▶ EXERCISE AIM:
Give back the material word for word, every line included.

★ ★ ★ ★ ★ ★ ★

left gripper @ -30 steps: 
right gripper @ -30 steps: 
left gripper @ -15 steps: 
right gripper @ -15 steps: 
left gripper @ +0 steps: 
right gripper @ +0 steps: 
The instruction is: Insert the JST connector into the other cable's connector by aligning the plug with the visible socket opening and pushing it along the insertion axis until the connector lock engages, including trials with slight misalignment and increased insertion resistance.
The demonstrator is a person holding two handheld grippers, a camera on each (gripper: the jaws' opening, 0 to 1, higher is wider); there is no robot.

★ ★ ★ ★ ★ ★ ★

▶ OUTPUT FOR THIS EXERCISE:
left gripper @ -30 steps: 
right gripper @ -30 steps: 
left gripper @ -15 steps: 
right gripper @ -15 steps: 
left gripper @ +0 steps: 
right gripper @ +0 steps: 
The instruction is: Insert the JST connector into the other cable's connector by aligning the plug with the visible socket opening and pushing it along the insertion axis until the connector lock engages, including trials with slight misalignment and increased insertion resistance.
The demonstrator is a person holding two handheld grippers, a camera on each (gripper: the jaws' opening, 0 to 1, higher is wider); there is no robot.

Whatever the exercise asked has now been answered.